§ **Prompt**: Throughout the listing that follows, find each line with the word "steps" and copy it.

»»

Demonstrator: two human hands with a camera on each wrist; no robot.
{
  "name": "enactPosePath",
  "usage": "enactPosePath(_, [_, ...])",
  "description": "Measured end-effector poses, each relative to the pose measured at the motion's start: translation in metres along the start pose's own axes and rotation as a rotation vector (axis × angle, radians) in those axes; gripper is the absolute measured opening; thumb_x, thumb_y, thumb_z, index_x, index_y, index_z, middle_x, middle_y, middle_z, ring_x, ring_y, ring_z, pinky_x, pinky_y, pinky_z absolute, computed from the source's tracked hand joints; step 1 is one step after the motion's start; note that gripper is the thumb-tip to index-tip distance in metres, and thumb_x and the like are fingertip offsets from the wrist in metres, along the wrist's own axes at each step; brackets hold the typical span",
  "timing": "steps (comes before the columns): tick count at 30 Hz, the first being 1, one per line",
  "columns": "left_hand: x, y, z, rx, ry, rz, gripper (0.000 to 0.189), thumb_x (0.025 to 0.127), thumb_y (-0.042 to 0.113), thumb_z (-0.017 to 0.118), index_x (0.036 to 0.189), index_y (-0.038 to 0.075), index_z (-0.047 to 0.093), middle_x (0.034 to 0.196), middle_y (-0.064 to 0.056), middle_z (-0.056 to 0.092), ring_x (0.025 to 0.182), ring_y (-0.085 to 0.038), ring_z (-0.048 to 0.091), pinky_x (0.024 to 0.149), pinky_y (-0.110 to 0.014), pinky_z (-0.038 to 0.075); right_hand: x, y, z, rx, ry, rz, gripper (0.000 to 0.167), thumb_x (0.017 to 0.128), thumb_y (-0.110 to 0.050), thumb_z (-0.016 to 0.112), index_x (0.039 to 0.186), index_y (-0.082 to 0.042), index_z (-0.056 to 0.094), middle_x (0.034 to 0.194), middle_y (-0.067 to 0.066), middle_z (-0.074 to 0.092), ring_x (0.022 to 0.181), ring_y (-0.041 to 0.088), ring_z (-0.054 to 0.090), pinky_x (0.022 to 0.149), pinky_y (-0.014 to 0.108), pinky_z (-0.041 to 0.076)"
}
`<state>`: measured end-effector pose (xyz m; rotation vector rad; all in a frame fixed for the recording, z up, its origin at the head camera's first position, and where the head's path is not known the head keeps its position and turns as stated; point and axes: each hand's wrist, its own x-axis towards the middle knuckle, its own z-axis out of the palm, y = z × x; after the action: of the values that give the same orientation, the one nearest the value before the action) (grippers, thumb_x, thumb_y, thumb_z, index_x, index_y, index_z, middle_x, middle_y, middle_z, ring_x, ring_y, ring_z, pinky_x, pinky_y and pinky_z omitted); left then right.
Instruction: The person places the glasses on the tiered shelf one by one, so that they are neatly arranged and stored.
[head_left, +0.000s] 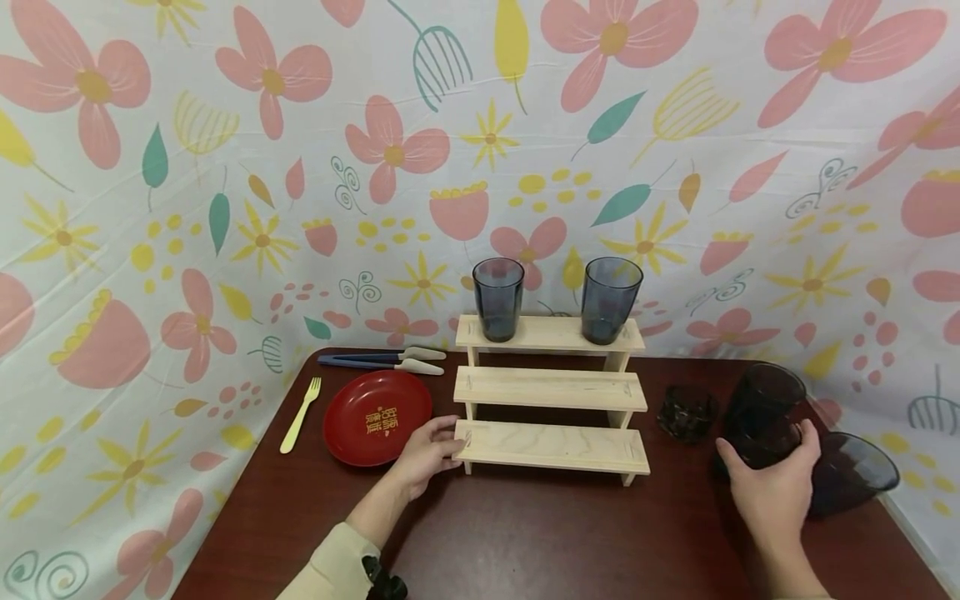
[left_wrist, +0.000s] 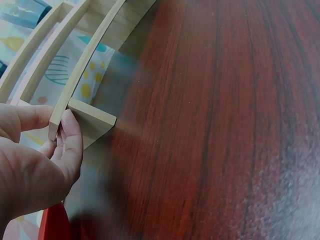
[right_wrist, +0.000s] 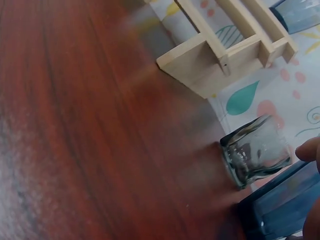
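Observation:
My left hand (head_left: 429,454) pinches the left end of the lowest step of a three-tier wooden rack (head_left: 551,446); in the left wrist view its thumb and fingers lie on both sides of the board (left_wrist: 67,102). At the right, my right hand (head_left: 776,492) grips a tall dark-tinted drinking glass (head_left: 757,408), thumb on one side and fingers on the other. Only fingertips show in the right wrist view, beside the blue glass (right_wrist: 282,205). Two blue-grey glasses, one left (head_left: 498,300) and one right (head_left: 610,300), stand upright on the rack's top step.
A short wavy glass cup (head_left: 686,414) stands between rack and right hand. A dark glass bowl (head_left: 851,475) is right of that hand. On the left lie a red plate (head_left: 375,417), a pale yellow fork (head_left: 302,417) and blue-handled tongs (head_left: 375,360). A patterned cloth (head_left: 390,242) hangs behind.

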<state>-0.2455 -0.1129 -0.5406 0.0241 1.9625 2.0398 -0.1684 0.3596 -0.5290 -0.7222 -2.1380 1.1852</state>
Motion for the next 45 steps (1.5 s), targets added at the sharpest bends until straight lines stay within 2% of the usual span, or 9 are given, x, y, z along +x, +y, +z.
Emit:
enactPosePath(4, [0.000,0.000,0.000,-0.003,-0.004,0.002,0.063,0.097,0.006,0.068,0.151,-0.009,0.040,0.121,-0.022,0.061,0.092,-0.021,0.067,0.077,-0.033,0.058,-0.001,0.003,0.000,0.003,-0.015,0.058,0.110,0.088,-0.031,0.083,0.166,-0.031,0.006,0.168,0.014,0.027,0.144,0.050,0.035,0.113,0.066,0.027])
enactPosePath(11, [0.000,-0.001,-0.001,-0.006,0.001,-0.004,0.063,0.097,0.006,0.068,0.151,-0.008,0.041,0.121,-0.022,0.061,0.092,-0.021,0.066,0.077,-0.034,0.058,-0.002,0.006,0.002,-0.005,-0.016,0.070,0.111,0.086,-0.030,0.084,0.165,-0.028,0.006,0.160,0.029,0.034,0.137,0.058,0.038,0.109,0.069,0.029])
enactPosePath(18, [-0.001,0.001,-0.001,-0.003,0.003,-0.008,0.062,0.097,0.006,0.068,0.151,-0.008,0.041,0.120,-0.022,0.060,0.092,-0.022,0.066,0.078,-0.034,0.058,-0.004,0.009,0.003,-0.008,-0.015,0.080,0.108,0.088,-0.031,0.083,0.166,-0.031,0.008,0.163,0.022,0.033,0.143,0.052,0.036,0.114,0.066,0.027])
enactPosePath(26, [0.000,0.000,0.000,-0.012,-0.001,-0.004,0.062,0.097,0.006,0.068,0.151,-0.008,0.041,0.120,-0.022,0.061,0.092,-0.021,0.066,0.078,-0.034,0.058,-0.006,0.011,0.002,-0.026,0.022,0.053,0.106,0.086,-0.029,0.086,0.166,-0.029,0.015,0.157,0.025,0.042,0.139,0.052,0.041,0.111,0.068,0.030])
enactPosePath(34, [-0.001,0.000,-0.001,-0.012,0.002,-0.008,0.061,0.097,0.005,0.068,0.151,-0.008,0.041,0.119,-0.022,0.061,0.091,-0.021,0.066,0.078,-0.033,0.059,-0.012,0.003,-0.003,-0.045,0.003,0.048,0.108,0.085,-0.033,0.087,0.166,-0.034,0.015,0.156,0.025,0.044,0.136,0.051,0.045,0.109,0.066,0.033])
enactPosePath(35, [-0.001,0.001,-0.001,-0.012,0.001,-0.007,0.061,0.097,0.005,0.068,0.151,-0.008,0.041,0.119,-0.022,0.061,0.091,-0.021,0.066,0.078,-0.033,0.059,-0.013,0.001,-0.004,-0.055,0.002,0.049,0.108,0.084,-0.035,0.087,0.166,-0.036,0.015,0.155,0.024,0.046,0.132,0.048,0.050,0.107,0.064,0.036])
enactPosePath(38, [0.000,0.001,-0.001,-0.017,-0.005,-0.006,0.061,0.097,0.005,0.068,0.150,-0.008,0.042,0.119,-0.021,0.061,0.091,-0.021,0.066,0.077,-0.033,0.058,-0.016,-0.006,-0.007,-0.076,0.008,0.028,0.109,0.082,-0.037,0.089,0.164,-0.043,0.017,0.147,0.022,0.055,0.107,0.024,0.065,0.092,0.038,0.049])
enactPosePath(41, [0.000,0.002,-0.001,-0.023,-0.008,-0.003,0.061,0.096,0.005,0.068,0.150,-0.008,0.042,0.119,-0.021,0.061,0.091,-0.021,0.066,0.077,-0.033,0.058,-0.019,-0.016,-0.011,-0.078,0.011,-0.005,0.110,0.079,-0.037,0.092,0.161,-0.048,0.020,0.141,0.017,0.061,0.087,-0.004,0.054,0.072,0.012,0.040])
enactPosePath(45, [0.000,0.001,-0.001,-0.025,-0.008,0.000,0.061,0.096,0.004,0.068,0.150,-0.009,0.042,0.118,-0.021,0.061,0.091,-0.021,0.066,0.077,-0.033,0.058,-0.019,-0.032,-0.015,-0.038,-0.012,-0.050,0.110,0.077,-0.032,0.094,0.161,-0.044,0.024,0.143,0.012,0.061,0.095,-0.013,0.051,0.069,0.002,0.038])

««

§ **Output**:
  "timing": "steps (comes before the columns): tick count at 30 Hz, the first being 1, one per line",
Motion for the next 45 steps (1.5 s), targets added at the sharpest bends until straight lines stay within 2% of the usual span, or 9 are given, x, y, z along +x, +y, +z.

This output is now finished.